An Overview of .NET Assemblies

Regardless of which .NET language you choose to program with, understand that despite the fact that .NET binaries take the same file extension as COM servers and unmanaged Windows binaries (*.dll or *.exe), they have absolutely no internal similarities. For example, *.dll .NET binaries do not export methods to facilitate communications with the COM runtime (given that .NET is not COM).

Furthermore, .NET binaries are not described using COM type libraries and are not registered into the system registry. Perhaps most important, .NET binaries do not contain platform-specific instructions, but rather platform-agnostic Intermediate Language (IL) and type metadata. Figure 1-3 shows the big picture of the story thus far.

Figure 1-3 All .NET-aware compilers emit IL instructions and metadata

Note There is one point to be made regarding the abbreviation “IL.” During the development of .NET, the official term for IL was Microsoft Intermediate Language (MSIL). However, with the final release of .NET, the term was changed to Common Intermediate Language (CIL). Thus, as you read the .NET literature, understand that IL, MSIL, and CIL are all describing the same entity. In keeping with the current terminology, I will use the abbreviation CIL throughout this text.

When a *.dll or *.exe has been created using a .NET-aware compiler, the binary blob is termed an assembly. To facilitate the discussion of the .NET runtime environment, you do need to understand some basic properties of this new file format.

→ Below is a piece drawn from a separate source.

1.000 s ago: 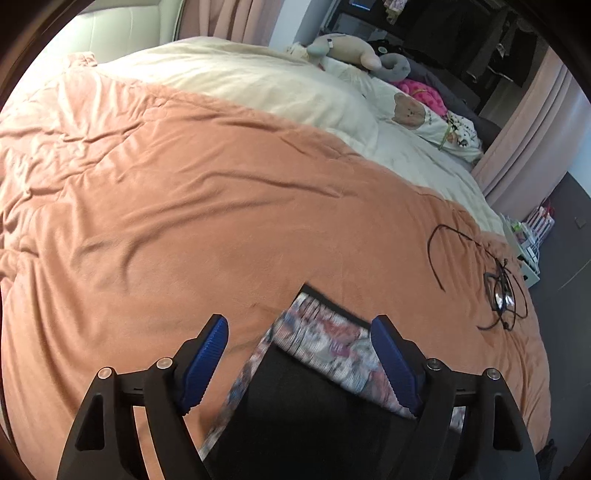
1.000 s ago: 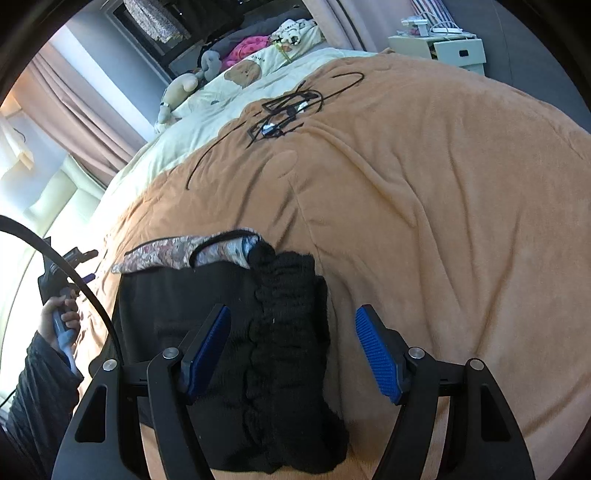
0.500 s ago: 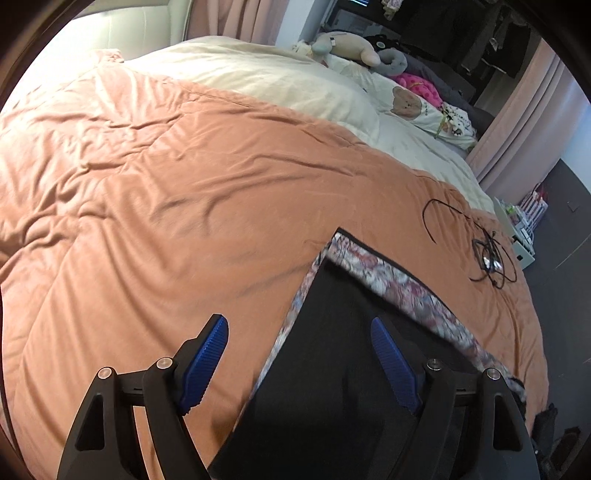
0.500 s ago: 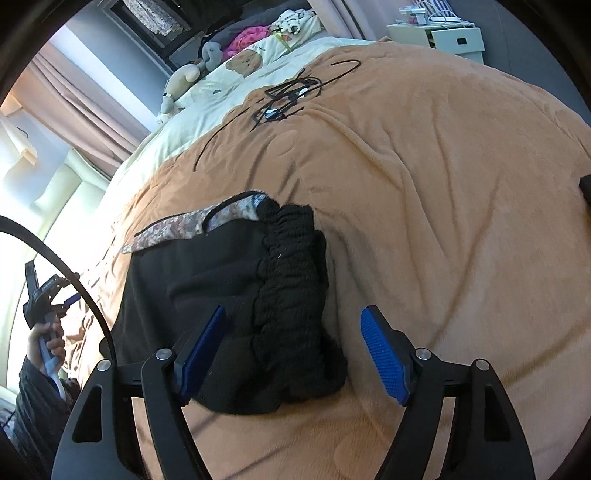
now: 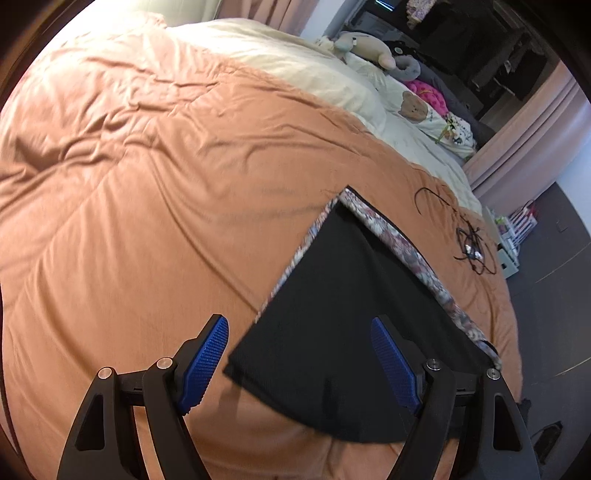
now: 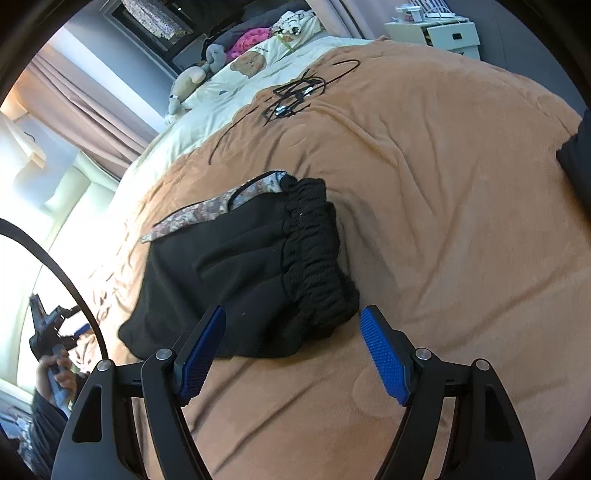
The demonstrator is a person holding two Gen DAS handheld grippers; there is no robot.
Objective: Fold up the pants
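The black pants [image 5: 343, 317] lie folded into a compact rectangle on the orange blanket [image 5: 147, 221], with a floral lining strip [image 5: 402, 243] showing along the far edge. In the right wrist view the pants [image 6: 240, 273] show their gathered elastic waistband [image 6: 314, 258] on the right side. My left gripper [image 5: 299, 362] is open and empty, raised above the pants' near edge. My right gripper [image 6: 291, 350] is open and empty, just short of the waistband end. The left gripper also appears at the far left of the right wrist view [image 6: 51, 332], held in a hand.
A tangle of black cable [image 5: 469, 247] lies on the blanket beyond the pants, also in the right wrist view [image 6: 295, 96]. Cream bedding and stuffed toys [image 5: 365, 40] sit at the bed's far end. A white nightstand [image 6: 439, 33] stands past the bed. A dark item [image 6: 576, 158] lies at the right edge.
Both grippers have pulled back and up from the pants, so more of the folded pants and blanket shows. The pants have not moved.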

As mentioned, an assembly contains CIL code, which is conceptually similar to Java bytecode in that it is not compiled to platform-specific instructions until absolutely necessary. Typically, “absolutely necessary” is the point at which a block of CIL instructions (such as a method implementation) is referenced for use by the .NET runtime.

In addition to CIL instructions, assemblies also contain metadata that describes in vivid detail the characteristics of every “type” living within the binary. For example, if you have a class named SportsCar, the type metadata describes details such as SportsCar’s base class, which interfaces are implemented by SportsCar (if any), as well as a full description of each member supported by the SportsCar type. .NET metadata is always present within an assembly, and is automatically generated by a .NET-aware language compiler.

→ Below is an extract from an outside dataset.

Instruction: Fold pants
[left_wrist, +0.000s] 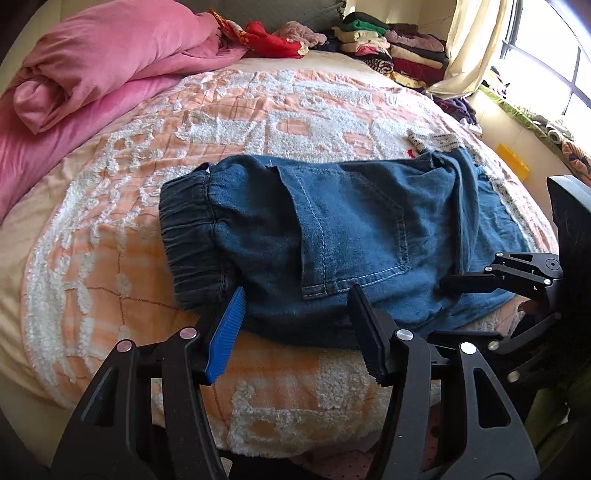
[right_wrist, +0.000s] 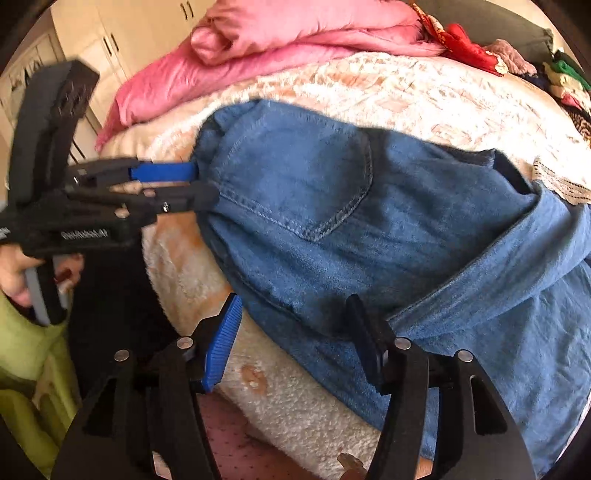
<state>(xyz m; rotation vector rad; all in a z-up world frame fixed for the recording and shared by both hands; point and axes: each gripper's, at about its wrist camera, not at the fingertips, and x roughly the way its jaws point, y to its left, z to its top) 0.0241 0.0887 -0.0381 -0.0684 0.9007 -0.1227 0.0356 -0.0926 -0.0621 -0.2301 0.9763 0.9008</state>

Finally, in addition to CIL and type metadata, assemblies themselves are also described using metadata, which is officially termed a manifest. The manifest contains information about the current version of the assembly, culture information (used for localizing string and image resources), and a list of all externally referenced assemblies that are required for proper execution. You'll examine various tools that can be used to examine an assembly’s types, metadata, and manifest information over the course of the next few chapters.

Single-File and Multi-File Assemblies

In a great number of cases, there is a simple one-to-one correspondence between a .NET assembly and the binary file (*.dll or *.exe). Thus, if you are building a .NET *.dll, it is safe to consider that the binary and the assembly are one and the same. Likewise, if you are building an executable desktop application, the *.exe can simply be referred to as the assembly itself. As you’ll see in Chapter 14, however, this is not completely accurate. Technically speaking, if an assembly is composed of a single *.dll or *.exe module, you have a single-file assembly. Single-file assemblies contain all the necessary CIL, metadata, and associated manifest in an autonomous, single, well-defined package.

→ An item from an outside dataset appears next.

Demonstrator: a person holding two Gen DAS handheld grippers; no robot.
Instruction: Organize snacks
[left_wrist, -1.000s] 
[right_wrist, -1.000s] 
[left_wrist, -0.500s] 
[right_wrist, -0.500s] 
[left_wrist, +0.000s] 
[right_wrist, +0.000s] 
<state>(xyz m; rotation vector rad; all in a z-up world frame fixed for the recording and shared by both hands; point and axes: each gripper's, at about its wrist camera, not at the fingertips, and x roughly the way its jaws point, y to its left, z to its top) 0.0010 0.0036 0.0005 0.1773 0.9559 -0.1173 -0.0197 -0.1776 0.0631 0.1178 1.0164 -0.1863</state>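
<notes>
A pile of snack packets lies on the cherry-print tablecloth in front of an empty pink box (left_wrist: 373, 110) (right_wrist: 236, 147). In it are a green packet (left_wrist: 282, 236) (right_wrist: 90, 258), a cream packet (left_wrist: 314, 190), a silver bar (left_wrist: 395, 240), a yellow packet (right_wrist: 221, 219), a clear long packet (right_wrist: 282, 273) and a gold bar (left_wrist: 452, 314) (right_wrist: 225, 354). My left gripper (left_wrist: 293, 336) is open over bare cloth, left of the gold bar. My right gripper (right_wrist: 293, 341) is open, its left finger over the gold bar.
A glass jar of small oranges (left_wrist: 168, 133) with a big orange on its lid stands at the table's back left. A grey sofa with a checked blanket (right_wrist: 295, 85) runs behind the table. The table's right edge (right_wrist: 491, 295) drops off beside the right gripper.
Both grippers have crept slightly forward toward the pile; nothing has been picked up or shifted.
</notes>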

Multi-file assemblies, on the other hand, are composed of numerous .NET binaries, each of which is termed a module. When building a multi-file assembly, one of these modules (termed the primary module) must contain the assembly manifest (and possibly CIL instructions and metadata for various types). The other related modules contain a module-level manifest, CIL, and type metadata. As you might suspect, the primary module documents the set of required secondary modules within the assembly manifest.

Note Chapter 14 will examine the distinction between single-file and multi-file assemblies in detail. Be aware, however, that Visual Studio 2010 can only be used to build single file assemblies. In the rare case that you need to build a multi-file assembly, you must make use of command-line tools.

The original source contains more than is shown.